Sprint announces 6,000 layoffs, will drop ION unit
Thursday, Oct. 18, 2001 | 9:58 a.m.
SUN STAFF AND WIRE REPORTS
KANSAS CITY, Mo. -- Sprint Corp., citing the weak economy and "a rapidly changing industry landscape," announced Wednesday it will lay off about 6,000 employees, or 7 percent of its work force, and eliminate 1,500 contract workers' jobs.
The company also said it would discontinue its money losing voice and high-speed Internet unit, ION. It had yet to be deployed in the Las Vegas market, nor was a release date ever announced.
The announcements came as Sprint, the nation's third-largest long distance provider, reported lower third-quarter earnings and a loss for its PCS wireless division.

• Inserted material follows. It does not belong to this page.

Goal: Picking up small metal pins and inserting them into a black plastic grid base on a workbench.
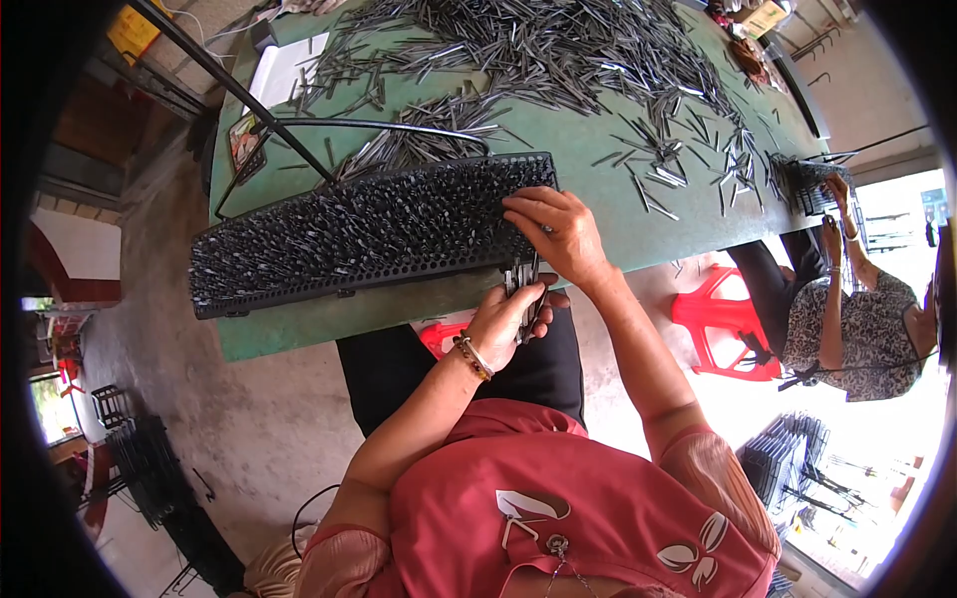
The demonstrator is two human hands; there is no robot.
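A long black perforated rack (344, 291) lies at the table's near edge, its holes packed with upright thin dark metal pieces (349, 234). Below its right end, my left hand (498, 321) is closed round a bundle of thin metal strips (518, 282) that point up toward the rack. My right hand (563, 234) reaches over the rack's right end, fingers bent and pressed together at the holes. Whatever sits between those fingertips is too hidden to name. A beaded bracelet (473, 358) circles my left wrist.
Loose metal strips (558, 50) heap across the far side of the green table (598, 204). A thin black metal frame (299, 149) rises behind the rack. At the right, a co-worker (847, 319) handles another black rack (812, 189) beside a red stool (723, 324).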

Sprint also said it will restructure elements of the company's various divisions, including Global Markets Group and the company's fixed wireless services -- which refers to the operation of wireless devices or systems in fixed locations such as homes and offices -- in an effort to save an estimated $1 billion annually starting in 2002.
Sprint is the dominant local phone provider in Las Vegas and employs 2,000 people in Southern Nevada through its local, long-distance, and PCS (wireless) divisions.

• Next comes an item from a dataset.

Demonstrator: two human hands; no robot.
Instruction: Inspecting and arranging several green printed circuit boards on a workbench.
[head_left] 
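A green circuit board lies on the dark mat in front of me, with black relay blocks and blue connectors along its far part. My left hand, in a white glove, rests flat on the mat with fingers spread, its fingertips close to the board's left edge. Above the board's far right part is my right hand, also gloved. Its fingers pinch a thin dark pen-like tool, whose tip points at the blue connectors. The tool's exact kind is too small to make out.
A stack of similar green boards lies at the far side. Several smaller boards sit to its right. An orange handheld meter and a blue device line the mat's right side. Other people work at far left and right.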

Detra Page, the company's Las Vegas spokeswoman, said Wednesday's announced layoffs are not expected to spread to the Southern Nevada division. That's because most of the layoffs were in the ION department.
Most of those employees worked in Kansas City, Page said.

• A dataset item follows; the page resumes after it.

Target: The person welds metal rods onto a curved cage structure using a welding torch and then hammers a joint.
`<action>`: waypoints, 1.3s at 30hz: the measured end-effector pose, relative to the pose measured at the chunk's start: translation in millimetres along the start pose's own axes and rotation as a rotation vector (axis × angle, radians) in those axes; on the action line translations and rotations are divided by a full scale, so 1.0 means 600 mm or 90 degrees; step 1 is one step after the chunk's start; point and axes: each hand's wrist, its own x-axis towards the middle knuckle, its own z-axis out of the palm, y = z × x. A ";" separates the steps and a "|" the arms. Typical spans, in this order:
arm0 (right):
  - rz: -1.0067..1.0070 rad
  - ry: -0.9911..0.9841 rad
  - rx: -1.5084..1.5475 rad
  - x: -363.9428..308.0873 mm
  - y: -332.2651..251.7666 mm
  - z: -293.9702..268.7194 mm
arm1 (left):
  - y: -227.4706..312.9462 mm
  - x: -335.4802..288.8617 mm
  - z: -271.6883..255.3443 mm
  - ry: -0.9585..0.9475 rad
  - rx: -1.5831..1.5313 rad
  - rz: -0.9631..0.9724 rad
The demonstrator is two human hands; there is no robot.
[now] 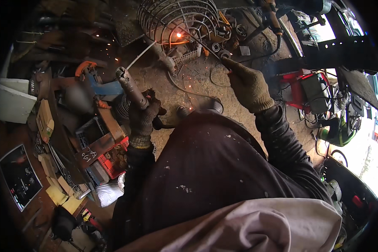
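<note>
Both grips are firm: left hand point(140, 122) around the holder point(132, 90) of a pale rod point(141, 55), right hand point(251, 87) around a dark rod point(206, 46), near the far wire cage point(177, 17) (one spot point(179, 35) glows orange).

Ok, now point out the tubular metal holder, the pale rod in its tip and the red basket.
Tubular metal holder point(133, 89), head view: middle of its barrel.
Pale rod point(141, 55), head view: midway along its length.
Red basket point(106, 166), head view: its mesh side.
</note>
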 end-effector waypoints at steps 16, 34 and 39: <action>-0.035 -0.039 -0.065 -0.006 -0.054 -0.071 | 0.022 -0.028 0.001 0.012 0.034 -0.053; 0.027 0.155 -0.178 0.314 0.164 -0.065 | -0.034 -0.098 0.003 0.121 -0.036 -0.021; 0.041 0.080 -0.223 0.408 0.161 -0.069 | 0.001 -0.139 0.068 0.213 0.002 -0.063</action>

Sprint had held out on layoffs even as its telecommunications competitors shed about 225,000 workers.
"Several factors influenced our decision to discontinue the Sprint ION initiative, including the rapidly changing industry landscape and future funding requirements for the ION, especially in light of the economic slowdown and the uncertainty of the timing of the recovery," William T. Esrey, Sprint's chairman and chief executive officer, said in a statement.
ION, a value-added digital subscriber line service, let customers connect to the Internet and simultaneously use one or more separate phones, all through a single phone line. ION was ballyhooed when it was announced in 1998, but "it just kind of fizzled," said Tom Morabito, a telecom analyst with McDonald Investments in Cleveland.
Earlier this year Sprint said it had scaled back the deployment of the integrated voice and data service while it ironed out problems with voice call quality.
Ramkrishna Kasargod, an analyst with Morgan Keegan & Co. in Memphis, Tenn., said Sprint had a choice: it could keep investing in ION, betting that it would be profitable eventually, even though it hurts the bottom line now. Or it could cut ION, sacrificing future earnings for a quick balance-sheet boost.
Esrey said the company believes knowledge gained from the ION experiment will help in the future as technology continues to evolve.
"We believe that our vision that customers will desire integrated communications services still holds true," Esrey said. "However, it is clear that with our current efforts an appropriate return on investment cannot be achieved in an acceptable time frame and we are adjusting our plans accordingly."
Kasargod said bringing the service back later in another form might not be difficult.
Kasargod said Sprint is in better shape than some other telecom companies, "because they do have customers, they do have revenues."
For the quarter ended Sept. 30, Sprint Corp. FON Group reported a 60 percent drop in earnings to $154 million, or 18 cents per share, compared with $384 million, or 43 cents per share, in the year-earlier period. Excluding one-time items, the company earned 28 cents a share, including a loss of 11 cents for ION, compared with 43 cents a year ago, which included a loss of 9 cents per share for ION. The results were in line with estimates.
Revenue fell 4.5 percent to $4.244 billion.
Sprint PCS, the company's wireless division, reported a loss of $288 million, or 29 cents per share, in the quarter, compared to a loss of $390 million, or 41 cents per share, a year ago. This quarter's loss was wider, however, than the 22 cents expected by analysts surveyed by Thomson Financial/First Call. PCS revenue surpassed expectations, growing 55 percent to $2.65 billion.
Shares of Sprint Corp. fell $1.01 to $21.99 on the New York Stock Exchange, where shares of the PCS tracking stock rose 7 cents to $26.45.
Sprint employs 84,000 worldwide -- about 14,500 in the Kansas City area. Most of those workers were expected to move onto the company's massive new world headquarters in Overland Park, Kan., a campus so large it has its own zip code.
A proposed merger between WorldCom Inc. and Sprint fell apart last year when it failed to gain approval from the U.S. Justice Department and the European Union.